Hay muchas, muchísimas clases de caracoles. Tenemos en nuestro país el caracol grande, parecido al de Borgoña, obscuro, con un vago reflejo aurífero listado generalmente de amarillo. Es el caracol solemne. Se le conoce con el nombre de caracol «boer» y es exquisito. Tenemos también el caracol claro, caliza de rayadillo, el «petit gris» de los franceses, más fino y suave de color que el cuello de las tórtolas y que llamamos la «monja». Una variedad intermedia entre las dos clases citadas, más obscuro que la «monja» es el llamado «joanet», que traducido literalmente al castellano quiere decir el «juanito». De las tres clases, yo prefiero, aun a trueque de pasar por ordinario, el caracol boer. Es decir, mi preferencia va, más que al caracol pequeño y claro, al grande y obscuro.

Y esto por una razón obvia. A consecuencia del trato draconiano que damos a los caracoles, debido al terrible ayuno a que le sometemos, resulta que al enfrentarse uno con el caracol pequeño pasa por la desagradable sorpresa de no encontrar nada dentro, ni los rabos ni la sombra del cascabel de los cuernos —aquellos cuernos tan graciosos que tocan el aire y se encogen, estremecidos, al chocar con las aristas de los diamantes de las gotas de rocío—. No hay nada dentro: el caracol se ha devorado a sí mismo. Con el punzón, uno hurga el caparazón elíptico. La rebusca es vana e infructuosa. El grande en cambio, tiene más posibilidades y siempre, más o menos, se le encuentra.
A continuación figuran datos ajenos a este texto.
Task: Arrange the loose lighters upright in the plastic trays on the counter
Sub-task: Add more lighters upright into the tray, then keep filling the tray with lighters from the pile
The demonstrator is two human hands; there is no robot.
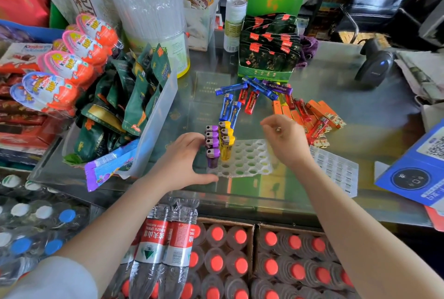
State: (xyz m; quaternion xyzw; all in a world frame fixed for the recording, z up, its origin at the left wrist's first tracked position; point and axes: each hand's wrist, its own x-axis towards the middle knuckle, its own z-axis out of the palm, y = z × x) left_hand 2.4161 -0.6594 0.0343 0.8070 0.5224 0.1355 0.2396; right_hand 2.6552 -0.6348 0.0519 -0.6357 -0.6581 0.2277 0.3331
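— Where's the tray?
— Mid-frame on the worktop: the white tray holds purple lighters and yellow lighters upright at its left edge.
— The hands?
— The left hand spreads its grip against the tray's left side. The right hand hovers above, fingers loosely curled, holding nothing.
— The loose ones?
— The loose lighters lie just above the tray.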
Verdad es que los caracoles son bonitos: sus colores, dibujos y formas tienen una gracia fabulosa, parecen obra de la fantasmagoría. Cuando están vivos, examinado el caparazón al microscopio, deja ver unos pelitos muy vibrátiles, dominados por una agitación incesante, vivísima. A pesar de ser animales situados en el entresuelo de la escala biológica —si no recuerdo mal el caracol es un invertebrado— su sensibilidad es extremada. Y en un aspecto, se parece al hombre: a medida que va poniendo años, se va volviendo blanco. En la vejez, todo se convierte en cal. Debido probablemente al régimen rigurosamente vegetariano que el caracol practica y a su notoria falta de preocupaciones, puede llegar a edades matusalémicas. Méndel y sus discípulos afirman que un caracol puede superar los veinte años perfectamente, lo que dice mucho en honor de la vida ordenada, discreta y pacífica que desarrollan estos considerados elementos.